Religious Jews would treat God as "melekh malkey hamelakhim (מלך מלכי המלכים the king of the kings of the kings). This term is sounds a religious one.


----------



## Diadem

pierre_lesaux said:


> Hello!
> 
> 
> I would like to know how to say *"precious princess of the Most High God"* in Hebrew.
> 
> 
> I tried translating it with the help of a dictionary and I came up with: "_nesikha ha-yekara shel ha-El ha-Elyon_". However, I'm not sure if this makes any sense.
> 
> I found out that there are variations in the spelling of _nesikha_ and _yekara_: _nesichat_ and _ykara_. I also came across the word "_khamud_", which supposedly is the term used when referring to a child.
> 
> I tried using online translators, but when I do a reverse search I end up with "expensive princess of the Most High God".
> 
> Thank you so much, I appreciate your help.



I would think either:

השרה היקרה של אל עליון - ha-sara ha-yekara shel el elyon
הנסיכה היקרה של אל עליון - ha-nesikha ha-yekara shel el elyon


----------



## pierre_lesaux

Thank you so much GeriReshef and Diadem for your answers.

If _nesikha yekara_ sounds like "a polite or personal way to begin a letter (dear princess..)" is there a way to say "precious princess" without sounding funny or too formal?
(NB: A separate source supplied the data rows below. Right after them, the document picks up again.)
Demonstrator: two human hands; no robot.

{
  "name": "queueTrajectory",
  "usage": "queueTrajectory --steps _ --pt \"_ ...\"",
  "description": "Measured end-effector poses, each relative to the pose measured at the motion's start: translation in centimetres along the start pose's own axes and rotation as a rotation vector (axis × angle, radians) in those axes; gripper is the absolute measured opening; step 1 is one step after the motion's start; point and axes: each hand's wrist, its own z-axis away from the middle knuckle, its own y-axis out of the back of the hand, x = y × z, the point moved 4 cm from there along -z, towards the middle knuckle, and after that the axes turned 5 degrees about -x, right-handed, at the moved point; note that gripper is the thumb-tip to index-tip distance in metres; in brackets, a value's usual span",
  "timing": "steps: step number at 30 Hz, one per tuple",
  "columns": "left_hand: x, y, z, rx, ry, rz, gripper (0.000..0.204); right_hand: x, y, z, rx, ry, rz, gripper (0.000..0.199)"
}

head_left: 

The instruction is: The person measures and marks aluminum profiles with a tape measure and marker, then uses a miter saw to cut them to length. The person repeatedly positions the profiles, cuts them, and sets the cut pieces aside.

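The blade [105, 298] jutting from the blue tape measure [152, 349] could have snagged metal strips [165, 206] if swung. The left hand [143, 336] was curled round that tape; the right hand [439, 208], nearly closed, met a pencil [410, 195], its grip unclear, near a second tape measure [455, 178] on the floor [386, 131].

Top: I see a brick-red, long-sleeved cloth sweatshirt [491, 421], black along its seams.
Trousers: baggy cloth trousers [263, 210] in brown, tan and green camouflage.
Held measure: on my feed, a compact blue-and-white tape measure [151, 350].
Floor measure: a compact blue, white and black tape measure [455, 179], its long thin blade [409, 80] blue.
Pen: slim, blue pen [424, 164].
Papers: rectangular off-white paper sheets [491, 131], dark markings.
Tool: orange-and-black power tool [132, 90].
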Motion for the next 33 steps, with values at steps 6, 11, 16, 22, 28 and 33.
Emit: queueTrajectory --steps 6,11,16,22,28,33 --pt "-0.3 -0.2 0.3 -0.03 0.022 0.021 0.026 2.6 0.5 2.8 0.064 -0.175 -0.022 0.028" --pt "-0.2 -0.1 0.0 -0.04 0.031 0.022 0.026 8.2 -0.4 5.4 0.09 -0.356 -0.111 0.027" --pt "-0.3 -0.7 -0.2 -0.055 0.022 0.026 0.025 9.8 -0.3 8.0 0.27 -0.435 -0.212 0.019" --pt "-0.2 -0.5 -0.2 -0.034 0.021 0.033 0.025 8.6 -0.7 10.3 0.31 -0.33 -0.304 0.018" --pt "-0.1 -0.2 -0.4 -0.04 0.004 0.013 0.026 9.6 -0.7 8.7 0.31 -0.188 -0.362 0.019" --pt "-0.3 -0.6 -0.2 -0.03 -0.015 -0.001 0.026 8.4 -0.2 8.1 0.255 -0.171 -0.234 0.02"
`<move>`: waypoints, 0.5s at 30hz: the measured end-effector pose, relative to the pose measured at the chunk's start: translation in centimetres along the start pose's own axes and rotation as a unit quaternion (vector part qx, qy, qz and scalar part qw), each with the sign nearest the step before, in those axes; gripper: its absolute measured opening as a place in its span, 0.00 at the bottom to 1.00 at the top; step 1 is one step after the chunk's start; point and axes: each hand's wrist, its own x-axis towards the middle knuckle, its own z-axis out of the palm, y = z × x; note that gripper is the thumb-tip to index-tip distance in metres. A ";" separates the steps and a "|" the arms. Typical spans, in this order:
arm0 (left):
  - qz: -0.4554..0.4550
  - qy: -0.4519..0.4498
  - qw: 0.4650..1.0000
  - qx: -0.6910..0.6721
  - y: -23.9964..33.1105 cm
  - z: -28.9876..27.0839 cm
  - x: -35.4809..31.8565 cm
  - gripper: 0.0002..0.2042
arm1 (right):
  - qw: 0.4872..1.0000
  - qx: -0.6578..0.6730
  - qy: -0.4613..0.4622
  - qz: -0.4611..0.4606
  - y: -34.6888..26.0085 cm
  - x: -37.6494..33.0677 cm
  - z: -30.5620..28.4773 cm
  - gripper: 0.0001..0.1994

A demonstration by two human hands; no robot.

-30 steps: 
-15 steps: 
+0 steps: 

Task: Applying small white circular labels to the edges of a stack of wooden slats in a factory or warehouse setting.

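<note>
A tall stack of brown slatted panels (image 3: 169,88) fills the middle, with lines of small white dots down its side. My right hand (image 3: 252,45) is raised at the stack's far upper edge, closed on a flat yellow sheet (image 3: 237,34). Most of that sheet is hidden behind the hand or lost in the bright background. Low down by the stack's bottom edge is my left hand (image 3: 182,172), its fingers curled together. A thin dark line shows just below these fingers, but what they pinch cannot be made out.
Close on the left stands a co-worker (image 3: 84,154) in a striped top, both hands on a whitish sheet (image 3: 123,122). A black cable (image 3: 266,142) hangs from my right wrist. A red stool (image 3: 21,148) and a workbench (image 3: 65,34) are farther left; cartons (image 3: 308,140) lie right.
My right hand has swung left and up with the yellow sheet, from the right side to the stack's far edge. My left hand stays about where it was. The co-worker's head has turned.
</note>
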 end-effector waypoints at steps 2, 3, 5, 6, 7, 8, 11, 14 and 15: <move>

I'm looking for a term of endearment when talking to a daughter; (and just to clarify, I'm not writing a letter).

Again, thanks for your help.


----------



## origumi

Terms like "precious princess" and "most high God" are ambiguous. You better provide some context if you want a translation to meet your needs.

For example: is it a New Age, Christian issue? Or a fairy tale you're writing?


----------



## pierre_lesaux

Thank you so much origumi.

I'm just looking for a term of endearment for my daughter, something I could use to call her. Maybe have it engraved in a locket just to remind her how precious she is.

Thanks for your help.


----------



## origumi

So _nesikha yekara shel El Elyon_ = נסיכה יקרה של אל עליון, more or less as proposed by GeriReshef and Diadem, sounds good. Other word selections can work as well, for example _nesikha_ can be exchanged with _bat melekh_ = בת מלך, _El Elyon _with _Elohim Shebashamaim_ אלהים שבשמיים.


----------



## pierre_lesaux

Thank you so much origumi.


----------



## Diadem

origumi said:


> So _nesikha yekara shel El Elyon_ = נסיכה יקרה של אל עליון, more or less as proposed by GeriReshef and Diadem, sounds good. Other word selections can work as well, for example _nesikha_ can be exchanged with _bat melekh_ = בת מלך, _El Elyon _with _Elohim Shebashamaim_ אלהים שבשמיים.



Is שרה not considered a possible alternative (in modern Hebrew) for the English word "princess"? I'm thinking it probably wouldn't be, but want to hear thoughts of a native speaker like yourself.


----------



## ystab

No. In modern Hebrew שרה is a female minister (cabinet member).


----------



## Diadem

ystab said:


> No. In modern Hebrew שרה is a female minister (cabinet member).



Thanks.


----------